Carter illustrates non-human characters within “The Courtship of Mr Lyon” and “The Tiger’s Bride” by using highly metaphorical language, with many adjectives to a single noun which creates in depth descriptions of the attitudes and features of the non-human beings. By utilising simple characters, Carter projects her emphasis onto texture, colour and sensation with her sophisticated language.
Within “The Courtship of Mr Lyon”, the lion is illustrated by highly metaphorical lexis: “mazy head of hair, on the eyes green as agate, on the golden hairs of the great paws…”

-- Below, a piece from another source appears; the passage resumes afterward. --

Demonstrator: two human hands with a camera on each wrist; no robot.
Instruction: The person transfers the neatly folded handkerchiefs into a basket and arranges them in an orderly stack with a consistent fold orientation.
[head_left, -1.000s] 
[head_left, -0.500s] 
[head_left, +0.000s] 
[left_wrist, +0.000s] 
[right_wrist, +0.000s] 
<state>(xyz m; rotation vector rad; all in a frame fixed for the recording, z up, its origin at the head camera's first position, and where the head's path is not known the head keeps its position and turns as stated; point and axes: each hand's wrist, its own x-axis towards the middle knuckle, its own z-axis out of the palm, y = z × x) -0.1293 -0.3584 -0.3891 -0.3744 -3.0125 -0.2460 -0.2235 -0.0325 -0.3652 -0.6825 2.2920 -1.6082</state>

These are connotations of a non-human creature, emphasised by the triplet and the use of the adjective “great” reflects the lion to be dominant and of power – which portrays his status. In addition his actions are that of an animal: “He reared on his hind legs like an angry lion, yet he wore a smoking jacket.” This amusing description compromises human and non-human qualities, therefore creating a surreal image as if the lion wants to be viewed by others as human. However, when the girl meets the lion, she is adamant that “a lion is a lion and a man is a man.” Although the lion wants to be personified as human, the parallel structure used by the girl indicates she has a natural fear of difference. Furthermore, we are given the impression the girl feels sorry for the...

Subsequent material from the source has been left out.